WHAT IS NEEDED
Find all lines below containing the string "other" and return them.

START INFORMATION SHOWN

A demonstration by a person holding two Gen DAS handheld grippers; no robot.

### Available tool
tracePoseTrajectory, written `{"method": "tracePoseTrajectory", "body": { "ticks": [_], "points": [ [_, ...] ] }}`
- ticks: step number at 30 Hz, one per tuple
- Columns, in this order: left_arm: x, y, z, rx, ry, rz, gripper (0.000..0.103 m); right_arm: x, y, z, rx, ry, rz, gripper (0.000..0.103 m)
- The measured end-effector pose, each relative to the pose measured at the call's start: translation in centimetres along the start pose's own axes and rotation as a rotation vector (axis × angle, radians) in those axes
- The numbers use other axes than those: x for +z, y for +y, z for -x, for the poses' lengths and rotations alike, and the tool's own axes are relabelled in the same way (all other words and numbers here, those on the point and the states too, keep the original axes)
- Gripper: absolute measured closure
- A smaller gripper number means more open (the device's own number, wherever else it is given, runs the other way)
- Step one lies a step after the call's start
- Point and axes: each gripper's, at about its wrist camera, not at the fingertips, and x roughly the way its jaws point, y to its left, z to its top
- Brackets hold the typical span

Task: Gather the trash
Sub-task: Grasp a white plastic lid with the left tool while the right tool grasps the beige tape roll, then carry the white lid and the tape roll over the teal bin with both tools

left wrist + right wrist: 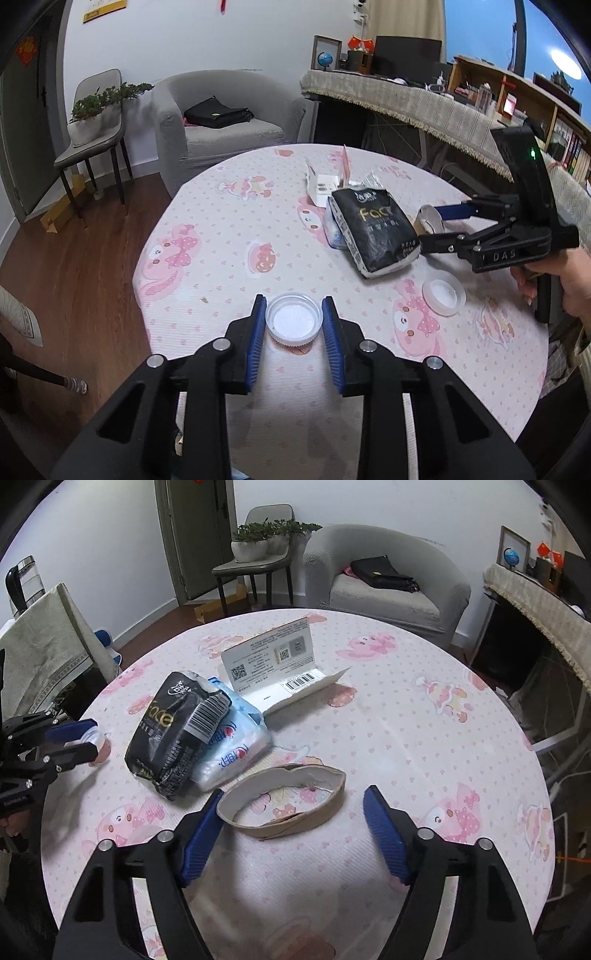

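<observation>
My left gripper [293,314] is closed onto a white plastic lid [293,318], one blue pad on each side, low over the round table. It also shows in the right wrist view [83,736]. My right gripper [293,812] is open around a flattened brown cardboard ring [284,799] lying on the table; the left pad touches the ring's end. From the left wrist view the right gripper [432,227] is by the ring [430,218]. A black wrapper [177,734] lies on a blue-white plastic wrapper [236,749]. A second clear lid [443,291] lies near the right hand.
A white folded card box [273,664] stands behind the wrappers. The table has a pink patterned cloth [406,720]. A grey armchair [384,579], a chair with plants [258,550] and a covered desk [424,103] stand around the table.
</observation>
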Motion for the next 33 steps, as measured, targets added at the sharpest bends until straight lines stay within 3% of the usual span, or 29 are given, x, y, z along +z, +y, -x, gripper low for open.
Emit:
{"method": "tracePoseTrajectory", "body": {
  "ticks": [2,8,13,22,33],
  "points": [
    [0.0,0.2,0.3,0.011,-0.01,0.007,0.07,0.1,0.3,0.0,-0.008,-0.004,0.009,0.038],
    [0.1,1.1,1.5,0.047,-0.038,0.033,0.07,0.6,0.6,0.2,-0.046,-0.02,-0.01,0.039],
    [0.2,1.5,2.4,0.08,-0.054,0.034,0.07,1.8,1.3,1.6,-0.09,-0.086,-0.04,0.039],
    [0.0,4.1,4.5,0.134,-0.095,0.101,0.07,4.2,4.9,3.9,0.016,-0.245,-0.067,0.038],
    [-1.8,8.5,6.1,0.241,-0.084,0.172,0.07,5.7,11.9,2.4,0.139,-0.231,0.022,0.038]
  ]
}}
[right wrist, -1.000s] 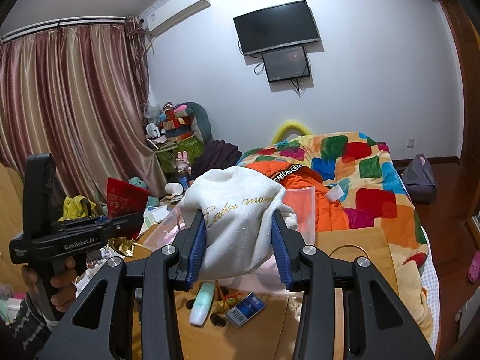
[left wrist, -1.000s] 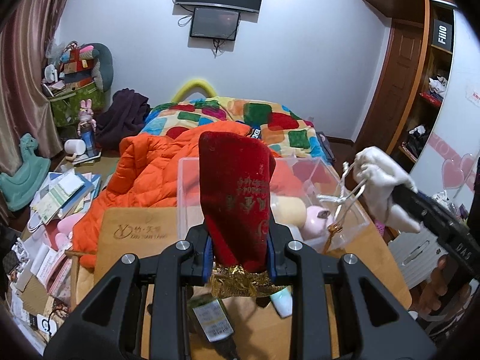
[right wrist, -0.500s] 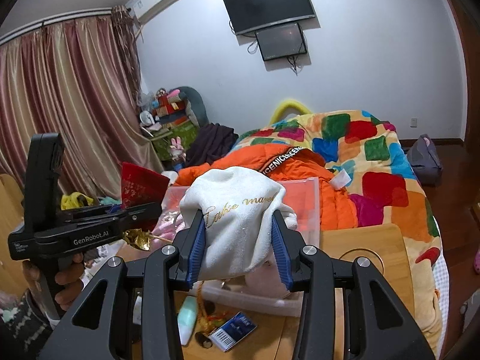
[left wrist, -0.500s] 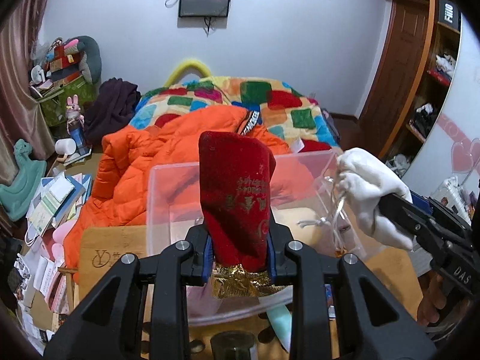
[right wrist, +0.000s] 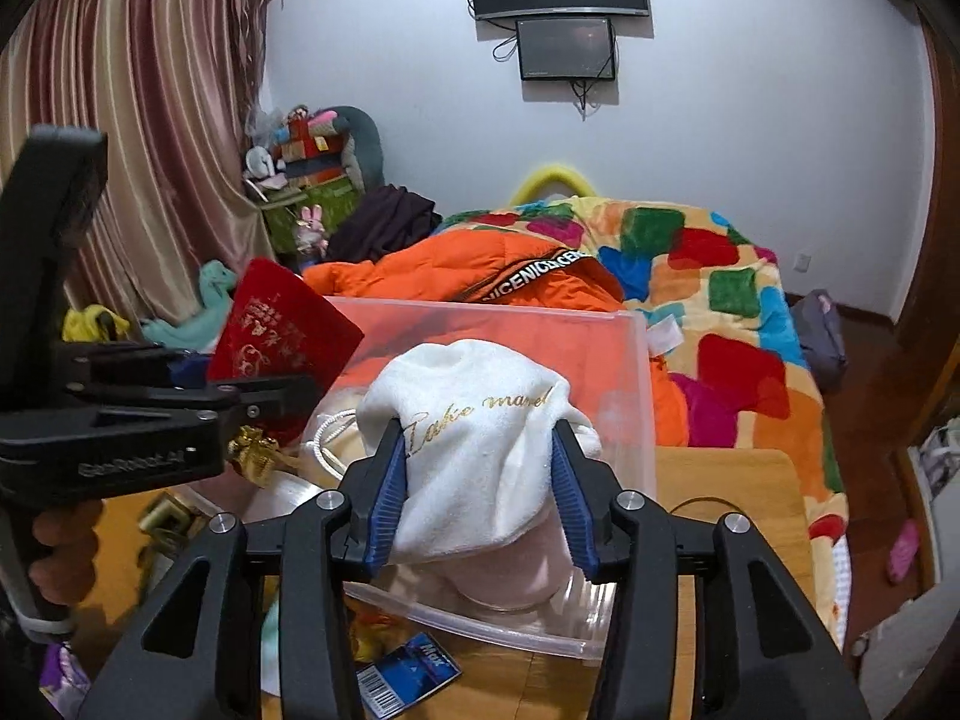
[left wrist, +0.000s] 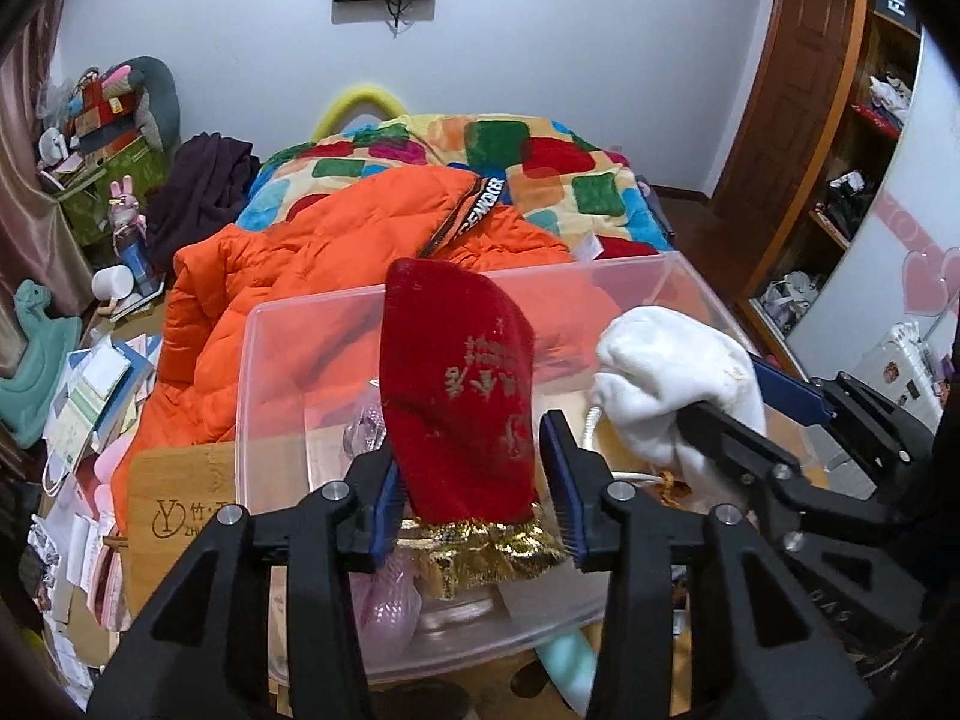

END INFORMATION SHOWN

OUTPUT OF THE EXERCISE
- The numbers use other axes than those: x for +z, y for +y, z for -x, for the poses' lengths and rotations alike, and the tool's own axes are relabelled in the same way (all other words and numbers here, those on the point and the states too, keep the original axes)
- A smaller gripper number means more open (the device's own number, wherever else it is given, runs the other way)

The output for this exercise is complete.